In the whole story of the Gospels Pilate is a relatively minor character, not even worth the dignity of an answer:
And he answered him to never a word; insomuch that the governor marvelled greatly.
—Matthew 27:14
The story arc of the Gospels is not about the growing and finally lethal conflict between Yeshua and the Roman governor. The story arc is, “I came unto mine own and mine own received me not” (see 3 Ne. 9:16)
There, did you notice how smoothly I made that shift? We’ve been talking about the ethics of interpretation and suddenly we’re talking about aesthetics, about how we put stories together. I’ll talk more about the relationship between ethics and aesthetics in my next post, because we have to understand that relationship to understand how the early Christian church reinterpreted the stories of Jesus and Pilate, and Jesus and the Pharisees. Part of what happened was that early Christians mistook the aesthetic demand that a story have a villain for the demands of writing the story of the Savior.
In interpreting the story we chose to read it as a story about the struggle of good and evil rather than as the story of redemption from death, sin, and destruction, that is the story of forgiveness.
Then he said unto them, O fools, and slow of heart to believe all that the prophets have spoken: Ought not Christ to have suffered these things, and to enter into his glory?
—Luke 24:25-6
That’s the key to how we ought to interpret the story. More next time.
Your turn, with my prayers for a holy day.
One of the more shameful parts of our history of scriptural interpretation is how the New Testament was wrested by Christians who saw themselves as the cultural descendants of the Romans to justify their antisemitism.
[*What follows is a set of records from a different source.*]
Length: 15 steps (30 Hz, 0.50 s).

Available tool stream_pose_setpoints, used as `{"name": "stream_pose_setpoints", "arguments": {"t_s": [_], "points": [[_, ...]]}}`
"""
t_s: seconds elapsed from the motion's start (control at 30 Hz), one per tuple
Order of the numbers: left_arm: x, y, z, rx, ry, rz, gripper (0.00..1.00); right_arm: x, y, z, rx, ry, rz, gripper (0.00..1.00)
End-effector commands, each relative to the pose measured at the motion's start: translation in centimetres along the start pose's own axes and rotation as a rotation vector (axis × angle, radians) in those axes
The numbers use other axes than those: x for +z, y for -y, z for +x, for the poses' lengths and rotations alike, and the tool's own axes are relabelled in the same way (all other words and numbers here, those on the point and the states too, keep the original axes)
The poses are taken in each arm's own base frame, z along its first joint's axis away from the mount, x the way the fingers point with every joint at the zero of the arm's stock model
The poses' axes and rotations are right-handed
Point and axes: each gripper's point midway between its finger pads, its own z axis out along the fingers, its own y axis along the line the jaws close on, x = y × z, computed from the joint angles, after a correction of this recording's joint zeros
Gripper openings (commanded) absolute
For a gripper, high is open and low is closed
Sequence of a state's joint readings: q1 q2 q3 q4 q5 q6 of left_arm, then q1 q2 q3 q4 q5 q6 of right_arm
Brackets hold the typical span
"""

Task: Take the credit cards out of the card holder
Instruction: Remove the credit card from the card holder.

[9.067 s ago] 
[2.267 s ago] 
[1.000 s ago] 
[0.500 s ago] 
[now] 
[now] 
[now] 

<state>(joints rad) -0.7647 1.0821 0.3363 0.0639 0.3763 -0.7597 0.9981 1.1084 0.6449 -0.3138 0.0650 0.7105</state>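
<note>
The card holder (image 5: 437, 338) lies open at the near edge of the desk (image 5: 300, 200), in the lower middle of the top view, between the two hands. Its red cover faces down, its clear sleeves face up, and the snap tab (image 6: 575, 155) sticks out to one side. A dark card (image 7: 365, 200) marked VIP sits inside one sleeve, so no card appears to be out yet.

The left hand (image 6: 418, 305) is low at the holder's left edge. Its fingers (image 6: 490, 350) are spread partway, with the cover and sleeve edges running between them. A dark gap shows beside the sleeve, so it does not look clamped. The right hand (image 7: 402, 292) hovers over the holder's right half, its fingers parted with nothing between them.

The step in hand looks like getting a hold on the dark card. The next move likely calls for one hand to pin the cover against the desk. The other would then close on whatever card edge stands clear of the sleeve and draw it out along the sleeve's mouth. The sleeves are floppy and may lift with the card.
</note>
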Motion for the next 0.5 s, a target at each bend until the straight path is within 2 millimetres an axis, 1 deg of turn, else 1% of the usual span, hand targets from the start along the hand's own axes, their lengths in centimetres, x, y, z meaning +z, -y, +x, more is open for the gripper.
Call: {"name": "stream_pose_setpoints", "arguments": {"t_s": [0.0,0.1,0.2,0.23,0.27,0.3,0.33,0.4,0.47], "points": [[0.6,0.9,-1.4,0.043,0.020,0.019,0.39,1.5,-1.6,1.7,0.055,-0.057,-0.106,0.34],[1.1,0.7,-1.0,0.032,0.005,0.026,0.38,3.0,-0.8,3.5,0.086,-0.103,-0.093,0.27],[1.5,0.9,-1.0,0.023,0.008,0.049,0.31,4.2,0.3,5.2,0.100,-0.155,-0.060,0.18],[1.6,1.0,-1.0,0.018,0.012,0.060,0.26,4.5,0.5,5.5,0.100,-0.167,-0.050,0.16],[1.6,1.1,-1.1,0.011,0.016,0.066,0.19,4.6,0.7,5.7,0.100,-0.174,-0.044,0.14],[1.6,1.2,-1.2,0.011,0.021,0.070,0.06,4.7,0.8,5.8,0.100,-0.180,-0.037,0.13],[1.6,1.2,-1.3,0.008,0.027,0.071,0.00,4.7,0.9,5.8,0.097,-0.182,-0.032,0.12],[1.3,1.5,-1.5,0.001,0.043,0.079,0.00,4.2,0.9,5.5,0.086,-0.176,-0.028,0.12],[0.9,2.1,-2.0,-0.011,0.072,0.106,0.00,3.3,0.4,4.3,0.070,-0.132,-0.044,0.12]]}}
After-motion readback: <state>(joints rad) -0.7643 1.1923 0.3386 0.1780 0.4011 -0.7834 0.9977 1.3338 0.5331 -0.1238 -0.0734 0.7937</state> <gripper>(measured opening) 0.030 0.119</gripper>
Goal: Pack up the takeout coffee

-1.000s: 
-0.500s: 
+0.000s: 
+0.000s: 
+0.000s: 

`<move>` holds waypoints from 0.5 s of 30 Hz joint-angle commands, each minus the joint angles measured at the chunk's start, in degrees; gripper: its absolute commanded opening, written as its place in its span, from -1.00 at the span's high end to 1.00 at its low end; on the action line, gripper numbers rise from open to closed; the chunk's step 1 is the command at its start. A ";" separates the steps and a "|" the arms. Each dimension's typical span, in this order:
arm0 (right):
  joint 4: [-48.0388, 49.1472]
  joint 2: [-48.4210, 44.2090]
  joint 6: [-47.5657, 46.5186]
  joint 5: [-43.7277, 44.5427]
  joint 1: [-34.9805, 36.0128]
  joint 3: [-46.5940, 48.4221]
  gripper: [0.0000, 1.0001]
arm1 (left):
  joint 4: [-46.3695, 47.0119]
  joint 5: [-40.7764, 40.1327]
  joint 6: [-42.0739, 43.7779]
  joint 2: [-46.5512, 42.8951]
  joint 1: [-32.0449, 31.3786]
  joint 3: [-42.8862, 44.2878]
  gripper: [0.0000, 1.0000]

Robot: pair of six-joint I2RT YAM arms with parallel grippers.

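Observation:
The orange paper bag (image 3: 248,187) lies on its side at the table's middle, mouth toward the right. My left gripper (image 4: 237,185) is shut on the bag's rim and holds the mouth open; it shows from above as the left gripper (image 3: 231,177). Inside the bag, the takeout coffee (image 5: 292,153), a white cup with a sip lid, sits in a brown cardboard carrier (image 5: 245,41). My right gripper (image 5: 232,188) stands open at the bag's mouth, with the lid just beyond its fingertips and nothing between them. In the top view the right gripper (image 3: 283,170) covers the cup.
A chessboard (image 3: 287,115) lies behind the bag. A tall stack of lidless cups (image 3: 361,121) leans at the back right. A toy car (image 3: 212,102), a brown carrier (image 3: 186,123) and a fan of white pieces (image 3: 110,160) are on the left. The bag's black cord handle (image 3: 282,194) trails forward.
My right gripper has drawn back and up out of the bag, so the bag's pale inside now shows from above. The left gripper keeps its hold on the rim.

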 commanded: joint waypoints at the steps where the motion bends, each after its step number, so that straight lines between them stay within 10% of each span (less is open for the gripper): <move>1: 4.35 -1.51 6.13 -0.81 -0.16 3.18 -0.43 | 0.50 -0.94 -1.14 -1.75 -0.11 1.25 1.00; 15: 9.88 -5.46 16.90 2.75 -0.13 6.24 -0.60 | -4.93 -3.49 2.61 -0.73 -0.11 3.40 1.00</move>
I think we as Mormons sometimes unthinkingly accept the residue of that prejudice, which interacts in a kind of schizophrenic way with our Mormon cultural fondness for Jews and Israel on a conceptual level.
I don’t know if the Christians saw themselves as the cultural descendants of the Romans or as their cultural conquerors, victors in a long struggle to overcome the Roman paganism before tackling the various paganisms of the barbarians, some of them like Alaric the Goth also Christian, in taking the gospel into all the world. But I couldn’t agree more that we seem to have an ambivalent approach towards the Jews of Jesus’s time and the modern state of Israel. Why we reflexively support Israel over the Palestinian people I don’t quite understand, since we as a people know what it is to be driven from our homes for religion’s sake.